* _EXCERPTED RECORDS_:
+++

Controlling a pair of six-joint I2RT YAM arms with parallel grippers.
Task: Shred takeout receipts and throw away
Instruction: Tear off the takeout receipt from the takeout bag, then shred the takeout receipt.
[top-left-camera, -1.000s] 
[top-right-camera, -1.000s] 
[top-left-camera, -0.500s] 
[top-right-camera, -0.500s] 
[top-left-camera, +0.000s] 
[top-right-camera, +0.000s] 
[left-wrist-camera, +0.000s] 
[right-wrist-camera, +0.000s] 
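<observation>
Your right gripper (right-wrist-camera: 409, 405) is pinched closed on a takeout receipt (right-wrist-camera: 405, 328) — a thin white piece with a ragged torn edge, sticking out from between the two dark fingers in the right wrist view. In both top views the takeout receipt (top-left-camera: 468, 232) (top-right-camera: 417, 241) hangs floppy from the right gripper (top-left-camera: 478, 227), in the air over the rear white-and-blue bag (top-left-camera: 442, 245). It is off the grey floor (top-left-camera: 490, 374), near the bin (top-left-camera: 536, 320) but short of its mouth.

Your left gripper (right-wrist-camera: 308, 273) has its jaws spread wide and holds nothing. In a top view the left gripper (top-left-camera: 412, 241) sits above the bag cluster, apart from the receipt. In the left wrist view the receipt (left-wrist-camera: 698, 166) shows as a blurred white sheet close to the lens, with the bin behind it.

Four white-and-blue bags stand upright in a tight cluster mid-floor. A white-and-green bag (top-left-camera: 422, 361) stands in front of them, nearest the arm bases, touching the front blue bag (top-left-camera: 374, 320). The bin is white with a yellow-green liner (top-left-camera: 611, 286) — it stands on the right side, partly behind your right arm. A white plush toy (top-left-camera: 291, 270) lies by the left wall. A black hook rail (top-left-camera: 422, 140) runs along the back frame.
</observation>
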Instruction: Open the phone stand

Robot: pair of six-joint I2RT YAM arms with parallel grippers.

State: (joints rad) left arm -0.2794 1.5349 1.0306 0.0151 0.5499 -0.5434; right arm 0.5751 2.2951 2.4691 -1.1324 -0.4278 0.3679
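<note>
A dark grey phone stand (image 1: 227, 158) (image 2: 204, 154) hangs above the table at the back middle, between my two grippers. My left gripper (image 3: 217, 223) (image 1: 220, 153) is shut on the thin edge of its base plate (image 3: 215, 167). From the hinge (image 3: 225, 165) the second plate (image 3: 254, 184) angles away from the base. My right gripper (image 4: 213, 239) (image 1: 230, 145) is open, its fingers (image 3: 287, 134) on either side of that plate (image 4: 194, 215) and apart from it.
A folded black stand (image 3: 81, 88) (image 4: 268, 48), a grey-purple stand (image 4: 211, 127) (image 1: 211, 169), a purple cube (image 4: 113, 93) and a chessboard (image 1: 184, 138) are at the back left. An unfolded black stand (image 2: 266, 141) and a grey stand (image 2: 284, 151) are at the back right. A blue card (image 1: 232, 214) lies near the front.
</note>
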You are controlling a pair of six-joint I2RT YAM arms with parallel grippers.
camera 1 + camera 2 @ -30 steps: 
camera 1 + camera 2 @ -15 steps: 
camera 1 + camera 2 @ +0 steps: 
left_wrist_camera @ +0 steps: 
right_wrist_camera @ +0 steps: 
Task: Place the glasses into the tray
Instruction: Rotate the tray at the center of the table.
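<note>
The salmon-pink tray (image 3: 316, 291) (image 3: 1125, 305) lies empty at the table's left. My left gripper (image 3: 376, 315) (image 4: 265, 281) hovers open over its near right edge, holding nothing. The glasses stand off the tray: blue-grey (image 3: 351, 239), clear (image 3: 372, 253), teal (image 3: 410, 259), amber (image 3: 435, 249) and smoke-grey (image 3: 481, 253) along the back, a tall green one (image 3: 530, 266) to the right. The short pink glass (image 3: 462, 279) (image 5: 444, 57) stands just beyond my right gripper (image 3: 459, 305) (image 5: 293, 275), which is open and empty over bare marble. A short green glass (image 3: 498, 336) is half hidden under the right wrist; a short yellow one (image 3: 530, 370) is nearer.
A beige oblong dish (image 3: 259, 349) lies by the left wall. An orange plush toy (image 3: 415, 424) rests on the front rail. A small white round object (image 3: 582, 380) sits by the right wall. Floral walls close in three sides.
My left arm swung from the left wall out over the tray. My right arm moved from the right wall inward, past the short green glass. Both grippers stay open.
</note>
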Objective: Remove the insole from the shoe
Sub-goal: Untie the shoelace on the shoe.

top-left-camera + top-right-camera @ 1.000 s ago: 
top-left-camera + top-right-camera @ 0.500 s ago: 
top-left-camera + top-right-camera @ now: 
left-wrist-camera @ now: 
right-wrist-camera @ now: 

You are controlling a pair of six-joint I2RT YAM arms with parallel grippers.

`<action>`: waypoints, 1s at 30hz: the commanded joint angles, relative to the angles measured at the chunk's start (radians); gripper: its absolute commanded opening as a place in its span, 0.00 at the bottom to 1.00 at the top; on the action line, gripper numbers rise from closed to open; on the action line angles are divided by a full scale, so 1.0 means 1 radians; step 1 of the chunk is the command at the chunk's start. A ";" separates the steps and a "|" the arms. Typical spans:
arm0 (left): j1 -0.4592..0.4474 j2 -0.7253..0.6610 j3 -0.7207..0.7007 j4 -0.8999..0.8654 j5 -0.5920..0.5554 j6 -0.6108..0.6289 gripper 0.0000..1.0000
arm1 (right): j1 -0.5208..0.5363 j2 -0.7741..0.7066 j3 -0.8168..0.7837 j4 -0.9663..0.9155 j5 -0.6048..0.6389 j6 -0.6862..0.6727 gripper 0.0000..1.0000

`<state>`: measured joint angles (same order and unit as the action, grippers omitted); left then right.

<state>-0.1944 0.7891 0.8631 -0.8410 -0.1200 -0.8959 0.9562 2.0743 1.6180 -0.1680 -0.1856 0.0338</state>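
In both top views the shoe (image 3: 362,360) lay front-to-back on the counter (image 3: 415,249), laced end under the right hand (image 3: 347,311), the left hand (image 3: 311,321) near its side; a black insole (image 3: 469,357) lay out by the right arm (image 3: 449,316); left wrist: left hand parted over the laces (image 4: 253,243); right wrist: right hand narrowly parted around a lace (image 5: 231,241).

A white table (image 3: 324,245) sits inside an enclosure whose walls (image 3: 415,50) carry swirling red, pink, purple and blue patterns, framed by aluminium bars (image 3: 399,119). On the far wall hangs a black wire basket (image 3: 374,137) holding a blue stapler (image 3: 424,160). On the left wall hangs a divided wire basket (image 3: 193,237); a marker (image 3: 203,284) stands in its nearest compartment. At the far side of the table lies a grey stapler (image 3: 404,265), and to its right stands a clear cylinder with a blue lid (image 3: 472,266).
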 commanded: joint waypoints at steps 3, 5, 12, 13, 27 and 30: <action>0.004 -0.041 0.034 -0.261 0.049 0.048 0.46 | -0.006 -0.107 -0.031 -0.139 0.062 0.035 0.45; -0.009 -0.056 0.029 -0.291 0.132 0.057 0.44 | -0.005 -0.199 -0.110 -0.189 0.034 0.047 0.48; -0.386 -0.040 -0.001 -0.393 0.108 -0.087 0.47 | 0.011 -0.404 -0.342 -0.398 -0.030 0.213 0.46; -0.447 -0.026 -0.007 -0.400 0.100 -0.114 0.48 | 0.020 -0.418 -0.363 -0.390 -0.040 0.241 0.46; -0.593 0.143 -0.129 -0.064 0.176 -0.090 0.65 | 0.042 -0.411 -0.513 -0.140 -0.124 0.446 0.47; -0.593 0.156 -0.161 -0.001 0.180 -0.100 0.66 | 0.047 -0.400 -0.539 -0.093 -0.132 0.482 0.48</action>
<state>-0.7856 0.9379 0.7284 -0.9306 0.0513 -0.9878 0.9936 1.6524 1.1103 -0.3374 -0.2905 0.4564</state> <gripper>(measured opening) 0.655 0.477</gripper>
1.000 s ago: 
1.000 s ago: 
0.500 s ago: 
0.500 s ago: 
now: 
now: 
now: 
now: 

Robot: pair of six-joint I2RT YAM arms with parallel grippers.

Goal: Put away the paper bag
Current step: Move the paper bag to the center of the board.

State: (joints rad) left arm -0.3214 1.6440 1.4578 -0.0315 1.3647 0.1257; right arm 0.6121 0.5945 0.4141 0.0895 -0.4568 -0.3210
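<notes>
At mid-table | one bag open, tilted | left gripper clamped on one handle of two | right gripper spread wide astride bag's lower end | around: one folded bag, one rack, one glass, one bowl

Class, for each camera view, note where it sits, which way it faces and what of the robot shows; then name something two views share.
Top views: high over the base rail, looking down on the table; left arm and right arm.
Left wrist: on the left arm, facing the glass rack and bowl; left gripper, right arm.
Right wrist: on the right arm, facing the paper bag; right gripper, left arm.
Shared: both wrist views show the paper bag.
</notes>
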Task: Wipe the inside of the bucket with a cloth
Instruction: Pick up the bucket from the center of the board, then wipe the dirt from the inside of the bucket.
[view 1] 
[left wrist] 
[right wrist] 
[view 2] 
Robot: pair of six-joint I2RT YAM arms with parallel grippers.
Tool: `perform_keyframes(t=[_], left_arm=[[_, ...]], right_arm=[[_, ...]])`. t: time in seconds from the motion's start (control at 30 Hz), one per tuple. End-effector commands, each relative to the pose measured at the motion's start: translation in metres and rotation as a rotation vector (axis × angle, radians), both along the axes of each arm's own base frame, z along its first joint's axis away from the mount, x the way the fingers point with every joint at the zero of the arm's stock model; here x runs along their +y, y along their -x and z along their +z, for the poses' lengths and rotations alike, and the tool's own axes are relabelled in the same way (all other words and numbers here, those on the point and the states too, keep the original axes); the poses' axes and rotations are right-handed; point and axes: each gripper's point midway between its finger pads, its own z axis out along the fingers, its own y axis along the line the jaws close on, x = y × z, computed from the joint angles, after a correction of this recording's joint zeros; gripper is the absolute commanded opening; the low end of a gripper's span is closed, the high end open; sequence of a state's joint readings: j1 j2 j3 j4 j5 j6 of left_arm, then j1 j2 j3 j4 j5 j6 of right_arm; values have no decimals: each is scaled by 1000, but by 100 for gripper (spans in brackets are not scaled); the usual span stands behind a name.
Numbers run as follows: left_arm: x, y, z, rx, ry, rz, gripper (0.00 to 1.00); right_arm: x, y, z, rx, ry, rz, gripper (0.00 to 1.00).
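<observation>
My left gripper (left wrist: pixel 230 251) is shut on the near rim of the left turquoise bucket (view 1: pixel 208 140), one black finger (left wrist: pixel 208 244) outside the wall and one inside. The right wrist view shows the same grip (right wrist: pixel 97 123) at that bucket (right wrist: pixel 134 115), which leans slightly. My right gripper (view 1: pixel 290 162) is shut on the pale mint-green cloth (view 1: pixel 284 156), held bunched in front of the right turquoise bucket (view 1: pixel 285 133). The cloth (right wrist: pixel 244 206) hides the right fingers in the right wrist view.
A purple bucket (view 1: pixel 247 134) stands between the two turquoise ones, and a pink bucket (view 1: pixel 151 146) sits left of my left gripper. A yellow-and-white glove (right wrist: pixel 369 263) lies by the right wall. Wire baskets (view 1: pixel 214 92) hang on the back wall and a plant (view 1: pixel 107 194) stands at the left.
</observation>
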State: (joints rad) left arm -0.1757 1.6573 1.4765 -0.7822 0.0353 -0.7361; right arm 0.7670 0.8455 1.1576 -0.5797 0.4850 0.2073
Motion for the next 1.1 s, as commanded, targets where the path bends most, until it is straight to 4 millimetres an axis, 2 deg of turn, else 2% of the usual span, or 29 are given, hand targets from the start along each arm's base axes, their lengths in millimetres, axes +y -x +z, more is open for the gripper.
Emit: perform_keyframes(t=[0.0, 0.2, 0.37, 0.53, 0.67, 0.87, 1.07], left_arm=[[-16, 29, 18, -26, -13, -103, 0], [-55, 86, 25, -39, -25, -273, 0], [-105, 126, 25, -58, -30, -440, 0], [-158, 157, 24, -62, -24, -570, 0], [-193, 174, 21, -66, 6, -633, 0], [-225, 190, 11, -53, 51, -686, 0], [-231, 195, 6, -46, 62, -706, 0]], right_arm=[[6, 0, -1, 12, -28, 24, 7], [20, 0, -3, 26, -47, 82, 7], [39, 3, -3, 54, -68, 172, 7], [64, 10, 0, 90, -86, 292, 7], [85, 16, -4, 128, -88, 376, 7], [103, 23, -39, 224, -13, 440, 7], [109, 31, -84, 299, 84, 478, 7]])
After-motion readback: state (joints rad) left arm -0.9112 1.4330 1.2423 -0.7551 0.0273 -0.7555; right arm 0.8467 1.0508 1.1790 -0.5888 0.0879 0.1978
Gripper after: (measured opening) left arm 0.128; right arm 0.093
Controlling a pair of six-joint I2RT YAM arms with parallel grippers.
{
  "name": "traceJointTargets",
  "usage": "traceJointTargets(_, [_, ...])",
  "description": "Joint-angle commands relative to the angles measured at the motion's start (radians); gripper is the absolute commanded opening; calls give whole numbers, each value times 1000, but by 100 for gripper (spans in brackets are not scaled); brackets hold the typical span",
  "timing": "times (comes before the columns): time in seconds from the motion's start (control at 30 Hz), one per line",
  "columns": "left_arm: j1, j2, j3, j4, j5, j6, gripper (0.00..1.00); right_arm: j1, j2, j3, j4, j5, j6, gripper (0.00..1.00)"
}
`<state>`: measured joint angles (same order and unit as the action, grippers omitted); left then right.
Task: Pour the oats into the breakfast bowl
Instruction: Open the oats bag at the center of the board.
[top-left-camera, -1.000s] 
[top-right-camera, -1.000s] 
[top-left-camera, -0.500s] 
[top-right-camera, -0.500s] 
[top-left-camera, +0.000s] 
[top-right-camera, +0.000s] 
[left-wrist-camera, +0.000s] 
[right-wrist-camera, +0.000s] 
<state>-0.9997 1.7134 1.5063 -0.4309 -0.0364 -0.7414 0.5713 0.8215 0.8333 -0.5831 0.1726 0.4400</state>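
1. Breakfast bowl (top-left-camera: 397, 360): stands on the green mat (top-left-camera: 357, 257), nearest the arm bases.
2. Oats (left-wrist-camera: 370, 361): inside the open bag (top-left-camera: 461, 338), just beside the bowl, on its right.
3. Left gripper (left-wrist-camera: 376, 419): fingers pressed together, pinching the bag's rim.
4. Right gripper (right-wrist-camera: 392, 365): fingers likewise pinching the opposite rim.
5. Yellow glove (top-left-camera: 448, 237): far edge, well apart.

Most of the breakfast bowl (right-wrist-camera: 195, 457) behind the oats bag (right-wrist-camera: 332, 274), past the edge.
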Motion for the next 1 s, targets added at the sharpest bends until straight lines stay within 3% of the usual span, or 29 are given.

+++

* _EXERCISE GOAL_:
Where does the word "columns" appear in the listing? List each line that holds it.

* _RESPONSE AREA_:
  "timing": "times (comes before the columns): time in seconds from the motion's start (control at 30 Hz), one per line",
  "columns": "left_arm: j1, j2, j3, j4, j5, j6, gripper (0.00..1.00); right_arm: j1, j2, j3, j4, j5, j6, gripper (0.00..1.00)"

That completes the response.